2.3 The proposed method
The flow chart of pig identification based on MLDDN is shown in Fig. 3. Firstly, RGB image of individual pig is quantized into grey image by MSB quantization method. Secondly, Gabor amplitude and phase responses are obtained by convoluting the grey image with Gabor masks. The main difference of local edge direction is calculated and the directional numbers of Gabor amplitude and phase responses are encoded on each scale. Thirdly, the encoded image is divided into several sub-blocks and the histograms of Gabor amplitude and phase responses are calculated, respectively. Maximum pooling is conducted on different scales to reduce the feature dimension. Finally, the histograms of Gabor amplitude and phase responses are cascaded and the SVM classification is conducted for training and recognition.
Fig. 3. Flow chart of the proposed method.
2.3.1 Image quantization
To better describe colour information, features can be extracted from each colour channel of the RGB colour image. However, the feature dimension will be three times as large as that of the grey image. The common solution is to reduce the number of colours into one channel. Luminance is the most popular method of quantization on the basis of human brightness perception [15]. It computes a weighted combination of the RGB channels:
\(Q_{L \text { Lminance }}=0.587 G+0.299 R+0.114 B\) (7)
Recent research has shown that quantization based on significant bits has better effect on feature extraction [15]. The main idea is to combine the pixel values based on the most important bits in RGB channels. By this way, more discriminative pixel values can be obtained. Each pixel in the quantized image can be represented by an 8-bit binary number. The bit importance increases from the 0th bit (lowest) to the 7th bit (highest). The binary template is defined by:
\(G M=\sum_{i=\left(8-N_{g}\right)}^{7} G_{i} \cdot 2^{i}\) (8)
\(R M=\sum_{i=(8-N r)}^{7} R_{i} \cdot 2^{i-N g}\) (9)
\(B M=\sum_{i=(8-N b)}^{7} B_{i} \cdot 2^{i-(N g+N r)}\) (10)
where Gi, Ri and Bi represent the ith bit code of the G, R, B colour channel, Ng, Nr and Nb are the amount of bits used from channels G, R and B, respectively. Thus, the image based on MSB method can be defined by:
\(P_{M S B}=R M+G M+B M\) (11)
The results of quantization based on Luminance and MSB methods are shown in Fig. 4. It can be obviously seen that the image intensity change based on MSB method is much more remarkable.

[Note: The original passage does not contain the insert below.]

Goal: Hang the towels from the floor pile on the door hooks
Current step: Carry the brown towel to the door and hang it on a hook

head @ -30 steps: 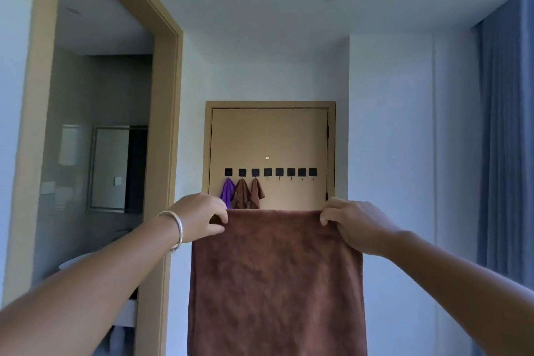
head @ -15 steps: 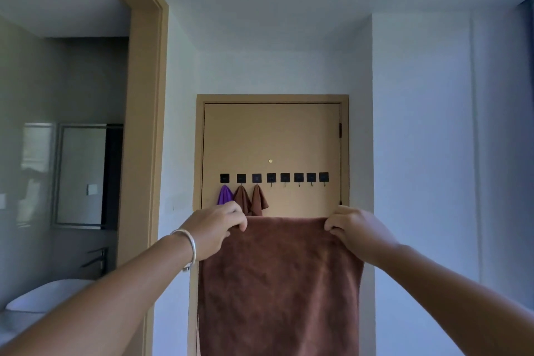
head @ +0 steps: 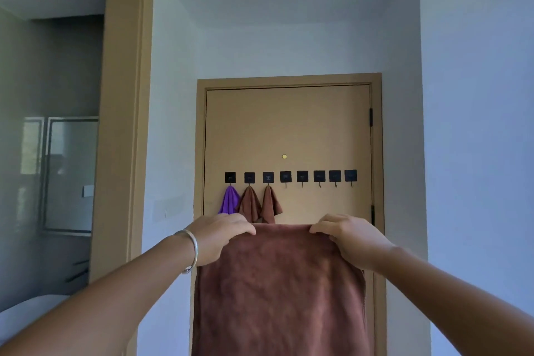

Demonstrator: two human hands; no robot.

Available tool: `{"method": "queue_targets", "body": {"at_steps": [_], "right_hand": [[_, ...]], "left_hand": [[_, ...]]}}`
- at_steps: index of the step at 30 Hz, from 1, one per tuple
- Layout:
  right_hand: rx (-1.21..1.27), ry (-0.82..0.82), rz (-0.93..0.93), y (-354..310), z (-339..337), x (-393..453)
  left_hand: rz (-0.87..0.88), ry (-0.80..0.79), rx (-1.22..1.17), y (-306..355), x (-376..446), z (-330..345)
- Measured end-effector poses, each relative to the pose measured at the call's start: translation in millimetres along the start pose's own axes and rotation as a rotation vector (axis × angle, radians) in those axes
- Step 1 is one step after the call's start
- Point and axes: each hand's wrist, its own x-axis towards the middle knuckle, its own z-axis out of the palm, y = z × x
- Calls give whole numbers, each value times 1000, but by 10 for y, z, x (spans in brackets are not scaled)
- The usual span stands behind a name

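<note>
A brown towel (head: 280,292) hangs spread out in front of me, held by its top edge. My left hand (head: 219,237) grips the top left corner and my right hand (head: 351,238) grips the top right corner. Ahead is a tan door (head: 289,130) with a row of several black hooks (head: 319,176). On the three leftmost hooks hang a purple towel (head: 229,201) and two brown towels (head: 249,205), (head: 270,205). The other hooks carry nothing. The floor pile is out of view.
A wooden door frame (head: 124,124) on the left opens onto a bathroom with a mirror (head: 70,173) and a white basin (head: 26,315). White walls flank the short passage to the door.
The door and hooks have grown larger in view as I came closer along the passage. Both hands keep the same hold on the towel's top edge.
</note>
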Motion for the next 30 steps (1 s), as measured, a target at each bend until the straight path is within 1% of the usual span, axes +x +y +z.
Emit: {"method": "queue_targets", "body": {"at_steps": [7, 12, 16, 23, 27, 30], "right_hand": [[15, -85, -40, 826, 712, 826], [7, -104, -27, 1269, 1184, 1307], [3, -76, 22, 1661, 1514, 1672], [-61, 36, 90, 2367, 2204, 2380], [14, 29, 201, 2788, 2670, 2949], [39, 106, 283, 2991, 2994, 3331]], "left_hand": [[13, -71, 34, -476, 1068, 673], [-12, -46, -29, -779, 1762, 1175], [-10, -27, -91, -1048, 2286, 1554], [2, -5, -167, -1591, 3294, 2226], [47, 27, -154, -1994, 3981, 2655], [47, 34, -127, -2218, 4417, 2928]]}}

MSB quantization method doesn’t follow human perception like Luminance method, but records the most significant bits of each colour channel. Therefore, the MSB method can produce better discriminative grey values which are helpful for feature classification [15]. Pigs of different colours or patches of different colours on pig body are quantized to gray values with larger variation, which is helpful to distinguish pigs of different colours and produce compact features.

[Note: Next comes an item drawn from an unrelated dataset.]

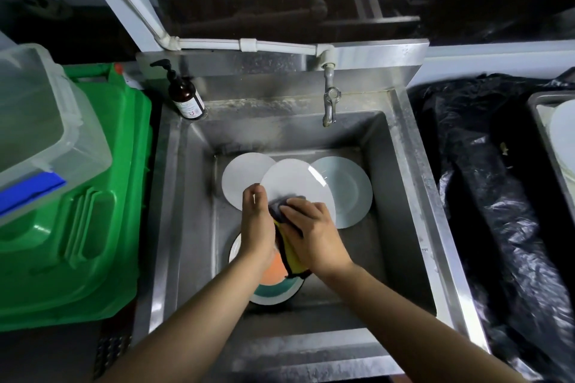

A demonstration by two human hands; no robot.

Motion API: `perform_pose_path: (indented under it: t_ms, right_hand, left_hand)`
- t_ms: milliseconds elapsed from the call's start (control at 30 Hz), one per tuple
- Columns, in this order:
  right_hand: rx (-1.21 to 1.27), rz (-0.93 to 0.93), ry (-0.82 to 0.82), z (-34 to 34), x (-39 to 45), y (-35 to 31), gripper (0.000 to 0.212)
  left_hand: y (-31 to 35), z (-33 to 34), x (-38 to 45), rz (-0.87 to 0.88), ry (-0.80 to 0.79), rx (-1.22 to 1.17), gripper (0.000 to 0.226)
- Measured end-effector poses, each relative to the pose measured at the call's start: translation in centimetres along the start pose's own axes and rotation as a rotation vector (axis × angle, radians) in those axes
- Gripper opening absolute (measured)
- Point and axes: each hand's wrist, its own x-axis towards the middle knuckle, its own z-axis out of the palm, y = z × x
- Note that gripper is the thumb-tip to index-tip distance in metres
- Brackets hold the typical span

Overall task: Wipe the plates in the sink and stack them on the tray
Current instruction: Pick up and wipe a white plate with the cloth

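From your head camera, your left hand (256, 224) curls its fingers round the near edge of a white plate (292, 183) and holds it up at a tilt over the steel sink (401, 196). Your right hand (311, 230) lies mostly flat with its fingers pressing a cloth (287, 228) onto that plate; the cloth is grey at your fingertips and yellow under your palm. Just past your left hand a second white plate (241, 179) lies in the sink, partly tucked behind the one you hold. Just past your right hand sits a pale blue plate (348, 193). Right under your wrists is a plate with orange and teal colours (273, 281). The plate you hold may be slick, and you only have it by one edge, so a hard push from the cloth could make it slip, I think. It would drop onto the plates under it and could chip or crack them. Far off to the side of your right hand is the tray (536, 121), with something white already on it, past a crinkly black bag (485, 196). That is a long carry over the sink's edge, so a loose hold could let the plate fall there too.
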Motion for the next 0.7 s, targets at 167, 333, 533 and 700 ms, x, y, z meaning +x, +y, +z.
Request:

Fig. 4. Results of Luminance and MSB quantization: (a) original RGB images, (b) quantization results of Luminance method, (c) results of MSB method.
2.3.2 Gabor Filtering
According to human observation experience, information of different structures could be observed on different scales. Specially, some details in the image could only be seen on a certain scale. Therefore, if multi-scale information could be described efficiently, more useful features can be extracted. For this purpose, Gabor wavelets with multi-scale are used as compass masks in the proposed method. The grey images are convolved with Gabor wavelets and the responses of Gabor amplitude and phase in eight directions are calculated by Eq (6).
The Gabor responses in one direction with multi scales are shown in Fig. 5. Fig. 5 (a) is a grey image. Fig. 5 (b) are images of Gabor amplitude response and Gabor phase response. Obviously, different grey structures are shown on different scales in Fig. 5 (b). More local information can be found from images on the left and more global information can be found on the right. That’s because with the increase of Gabor filter window (from left to right), the filtered results gradually change from local features to global features [14]. By this way, more abundant texture features caused by shape, colour and hairs on pig’s body surface can be extracted.
Fig. 5.Images of Gabor amplitude and phase response: (a) grey image based on MSB quantization, (b) images of Gabor amplitude response in the first row and Gabor phase response in the second row with different scales in the second direction.
It is natural that different characteristics can be observed on different scales by human vision. Compared with feature extraction on single scale, it is easier to get more discriminative information on multi scales, which helps to explore important texture features on pig body surface.
2.3.3 Encoding
In LDN method, the numbers of prominent direction are encoded by calculating the value and symbol of edge response. However, the prominent direction information of local neighborhood will be changed by the influence of noise and illumination variation. Since the noise and illumination variation are inevitable in a real pig farm environment.
Image edges are more stable to noise and illumination variation, which can greatly reduce the data to be processed while preserve the shape of the object in the image. Inspired by this, the difference of filtered responses between adjacent direction is encoded, as defined by:
\(D_{u, v}(x, y)=\left[A_{u, v}(x, y)-A_{u+1, v}(x, y)\right], \quad u=0,1, \ldots 6 \) (12)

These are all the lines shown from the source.